ASD is a neurodevelopmental condition, which at its very core involves atypical self-representation. The term “autism” is derived from the Greek word “autos,” meaning “self” or “directed from within.” Kanner’s early report describes how he was particularly struck by the solitary nature of the children he observed, whom he subsequently labeled with the term autism, which is still used today. Kanner’s work describes several examples of extreme self-focus in children with autism. One child he observed “behaved as if people as such did not matter or even exist,” and another gave “the impression of being self-absorbed.” Of another child he wrote: “he got happiest when left alone, almost never cried to go to his mother, did not seem to notice his father’s homecomings, and was indifferent to visiting relatives … he seems to be self-satisfied … to get his attention almost requires one to break down a mental barrier between his inner consciousness and the outside world” (Kanner, 1943). In more recent work, Frith and colleagues refer to this self-absorption as naïve egocentrism, and describe how it can be a source of difficulty in social interchange for individuals with ASD (U. Frith & de Vignemont, 2005).


Subsequent descriptions of ASD have emphasized social and communicative deficits, restricted interests, and repetitive behaviors (Lord et al., 2000; Lord, Rutter, & Le Couteur, 1994). According to the recent DSM-5 diagnostic criteria, ASD is specifically characterized by deficits in social–emotional reciprocity, non-verbal communicative behaviors, and the ability to maintain relationships, along with stereotyped or repetitive motor movements, insistence on sameness, and fixated interests (APA, 2013). Surprisingly, nowhere in the current DSM-5 diagnostic criteria for ASD is the term “self” mentioned, although it is becoming increasingly evident that self-related cognition in individuals with ASD may be altered. In this chapter, we summarize recent empirical contributions providing insights into the nature of self-representation in autism, focusing primarily on studies that used neuroscientific approaches. We begin by briefly discussing what is meant by the multifaceted term “self” as used in neuroscience and psychology, and go on to review different aspects of the self that have been investigated in individuals with ASD.

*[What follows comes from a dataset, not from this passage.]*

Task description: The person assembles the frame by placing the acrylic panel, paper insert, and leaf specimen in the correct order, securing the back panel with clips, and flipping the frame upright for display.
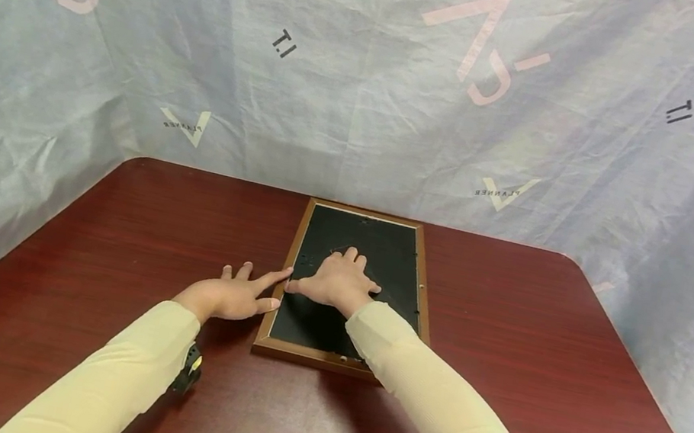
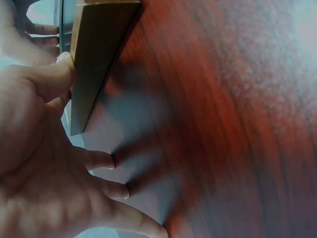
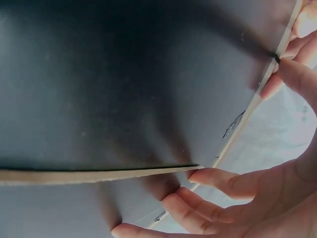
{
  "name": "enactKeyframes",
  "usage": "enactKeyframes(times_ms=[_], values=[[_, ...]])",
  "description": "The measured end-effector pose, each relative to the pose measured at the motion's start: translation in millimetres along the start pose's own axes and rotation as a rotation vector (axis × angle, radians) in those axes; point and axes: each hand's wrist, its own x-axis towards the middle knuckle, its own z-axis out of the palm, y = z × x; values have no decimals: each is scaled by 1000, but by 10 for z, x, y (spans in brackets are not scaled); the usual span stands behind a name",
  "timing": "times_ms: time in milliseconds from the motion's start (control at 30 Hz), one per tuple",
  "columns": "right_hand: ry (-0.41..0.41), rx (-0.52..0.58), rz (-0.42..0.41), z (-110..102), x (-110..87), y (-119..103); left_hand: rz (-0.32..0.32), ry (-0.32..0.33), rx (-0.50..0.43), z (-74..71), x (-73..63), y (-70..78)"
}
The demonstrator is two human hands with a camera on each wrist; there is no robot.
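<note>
A brown wooden picture frame (image 1: pixel 419 283) lies on the table with its back up, showing a black backing board (image 1: pixel 377 241). My right hand (image 1: pixel 336 280) spreads over the board, fingertips on its surface. In the right wrist view, the right thumb (image 3: pixel 297 79) presses a small dark metal tab (image 3: pixel 276 57) at the board's edge. A thin tan-edged flap (image 3: pixel 99 176) crosses the board beside those fingers. My left hand (image 1: pixel 228 296) rests at the frame's left side, its thumb and index finger touching the rim, the other fingers stretched over the tabletop.
The dark red wooden table (image 1: pixel 501 368) has rounded far corners. Behind it hangs a pale printed cloth (image 1: pixel 354 94), which also runs down both sides. A black band with a yellow mark (image 1: pixel 191 367) sits on the left forearm.
</note>
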Motion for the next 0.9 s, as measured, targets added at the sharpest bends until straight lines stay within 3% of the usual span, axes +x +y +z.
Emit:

The self in cognitive neuroscience and psychology


While the self is a hot topic in cognitive neuroscience and psychology, the term may be used to describe multiple different cognitive phenomena. William James wrote in The Principles of Psychology that the self is not a single primordial entity (James, 1983). This early conceptualization set the stage for examination of multiple facets of the self. Recently, cognitive neuroscientists and neuropsychologists, facilitated by developments in brain imaging technology, have undertaken the task of linking the self to its neural substrates. Researchers are asking which brain regions and systems are critical to different forms of self-related processing (for reviews see Molnar-Szakacs & Arzy, 2009; Molnar-Szakacs & Uddin, 2012, 2013; Uddin, 2011; Uddin, Iacoboni, Lange, & Keenan, 2007). The majority of modern theories of the self focus on one particular aspect, such as visual self-recognition or agency, and attempt to uncover the neural basis of that process (Jeannerod, 2003; Kelley et al., 2002; Lieberman, 2007).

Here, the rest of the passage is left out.